Groundhog Day tells the story area weatherman Phil, portrayed by Bill Murray, who is out to cover the annual emergence of the groundhog from its hole. He gets caught in a blizzard that he didn’t predict and finds himself trapped in a time warp. He is doomed to relive the same day over and over again until he gets it right.

The false rumor started when an Internet meme began circulating in “Alternative Consciousness” Facebook groups, but soon spread to more mainstream ones including Twitter, Reddit, and even Stumbleupon, which many thoughts had died years ago. The meme featured a screen capture from one of the more iconic moments of the film, where Phil is about to take his life with the groundhog he believed at the time to be the source of his troubles.

It wasn’t until Saturday night that the meme had gone viral that the editorial team at Snopes.com sprung into action and began preparing an article to debunk the apparent fake assertion. However, some are questioning Snopes’ acknowledgment of such an obvious parody.

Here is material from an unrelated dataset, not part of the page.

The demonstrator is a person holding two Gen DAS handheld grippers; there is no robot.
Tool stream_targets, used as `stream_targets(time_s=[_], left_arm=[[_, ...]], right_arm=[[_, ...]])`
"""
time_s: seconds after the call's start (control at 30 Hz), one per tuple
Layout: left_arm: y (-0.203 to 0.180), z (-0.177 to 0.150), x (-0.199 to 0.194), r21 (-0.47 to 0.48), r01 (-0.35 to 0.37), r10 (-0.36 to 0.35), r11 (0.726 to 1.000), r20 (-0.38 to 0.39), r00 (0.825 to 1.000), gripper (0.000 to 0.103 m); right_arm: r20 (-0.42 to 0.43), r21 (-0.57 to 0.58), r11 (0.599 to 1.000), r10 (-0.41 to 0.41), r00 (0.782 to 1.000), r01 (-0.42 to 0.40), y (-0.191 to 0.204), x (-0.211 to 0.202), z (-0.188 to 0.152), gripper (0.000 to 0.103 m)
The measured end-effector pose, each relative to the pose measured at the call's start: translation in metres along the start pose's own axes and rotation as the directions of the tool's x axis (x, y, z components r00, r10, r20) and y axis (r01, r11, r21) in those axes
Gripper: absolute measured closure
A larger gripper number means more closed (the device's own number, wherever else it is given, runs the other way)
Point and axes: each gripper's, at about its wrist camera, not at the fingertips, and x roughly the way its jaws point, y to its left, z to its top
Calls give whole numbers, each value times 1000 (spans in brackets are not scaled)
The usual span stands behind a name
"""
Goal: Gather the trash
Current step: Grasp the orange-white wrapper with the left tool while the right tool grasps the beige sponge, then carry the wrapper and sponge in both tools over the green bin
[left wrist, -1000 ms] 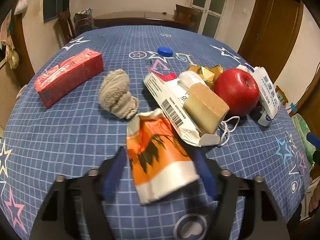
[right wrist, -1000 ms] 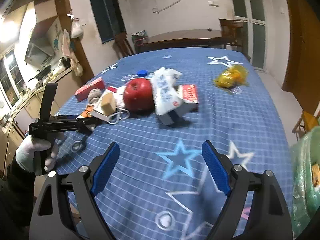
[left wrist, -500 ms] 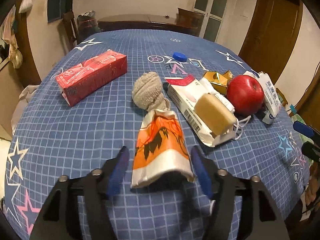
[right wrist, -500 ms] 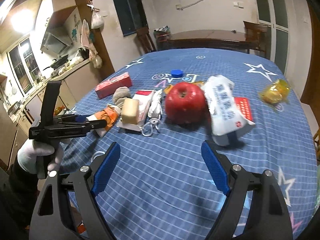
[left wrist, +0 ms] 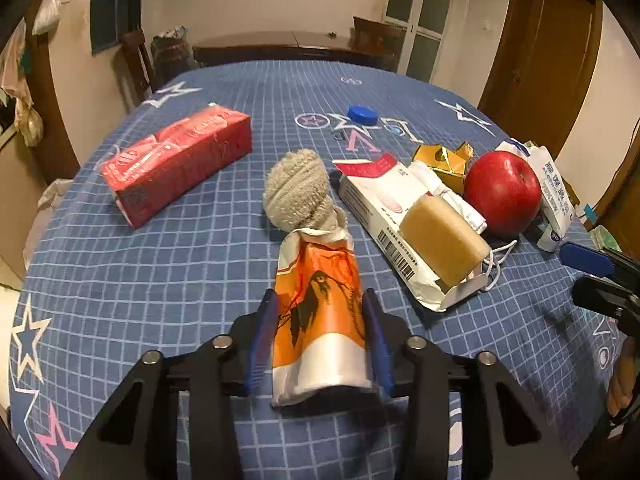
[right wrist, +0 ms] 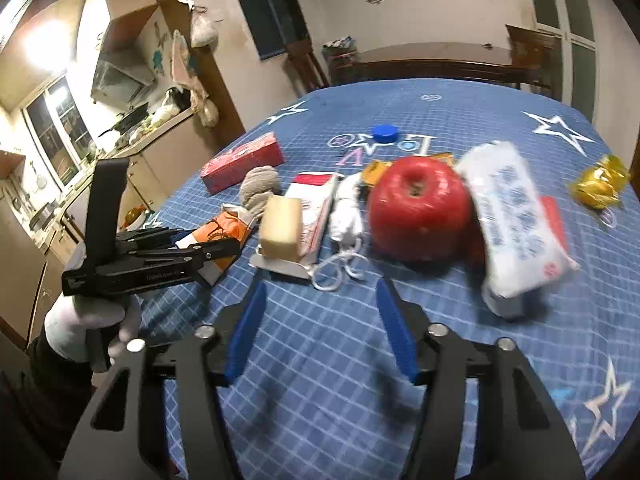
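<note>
Since a second ago the left gripper [left wrist: 320, 336] has been closing and its blue pads now pinch the orange-and-white wrapper [left wrist: 320, 312] from both sides, so the wrapper sits right between the fingers on the tabletop [left wrist: 160, 248]. The right gripper [right wrist: 324, 320] swung toward the clutter and its jaws have been closing too, but nothing's between them, still spread over bare cloth. Just ahead of the wrapper's far end lies a beige cloth wad [left wrist: 298, 192]; off to the right, a white box [left wrist: 384, 216] with a tan block [left wrist: 444, 236], then a red apple [left wrist: 502, 192]. Left of it, a red carton [left wrist: 176, 160].
</note>
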Motion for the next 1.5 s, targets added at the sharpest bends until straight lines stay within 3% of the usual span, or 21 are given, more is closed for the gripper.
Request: stream_targets(time_s=[0.3, 0.5, 0.73, 0.97, 1.1, 1.5], left_arm=[[2, -3, -4, -14, 1, -1, 1000, 15, 1000, 63], [3, -2, -4, -19, 9, -9, 1000, 15, 1000, 63], [2, -1, -4, -21, 6, -5, 1000, 21, 1000, 63], [-5, -3, -15, -18, -37, 38, 999, 77, 996, 66], [-16, -4, -28, -9, -41, 41, 999, 126, 991, 66], [-84, 5, -88, 73, -24, 1, 997, 298, 955, 66]], right_arm=[[-16, -89, 996, 16, 1000, -17, 31, 46, 32, 51], [-76, -88, 996, -32, 997, 25, 32, 75, 42, 59], [-83, -109, 992, -69, 994, 60, 36, 84, 34, 73], [33, -100, 989, -105, 994, 108, 39, 58, 24, 74], [116, -102, 983, -141, 983, 153, 43, 32, 17, 74], [307, -45, 948, -287, 907, 315, 27, -50, 5, 74]])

“It’s hard to say what Snopes was thinking,” said Professor James Badwater of the University of Chicago’s Badwater Institute of Public Policy. “But they are the experts on this kind of foolery. So they must have felt the need to address it. I guess I’m an optimist because I would like to think even the most intellectually challenged of us out there would see that this is ridiculous.”

As of this morning, the meme was still being aggressively shared around the Internet. In a related development, a GoFundMe.com page was started by a Derry, New Hampshire man claiming that he could make the entire SNOPES.COM editorial staff repeat the same day over and over again using typical household appliances like toasters. He’s raised over $960 after 24 hours.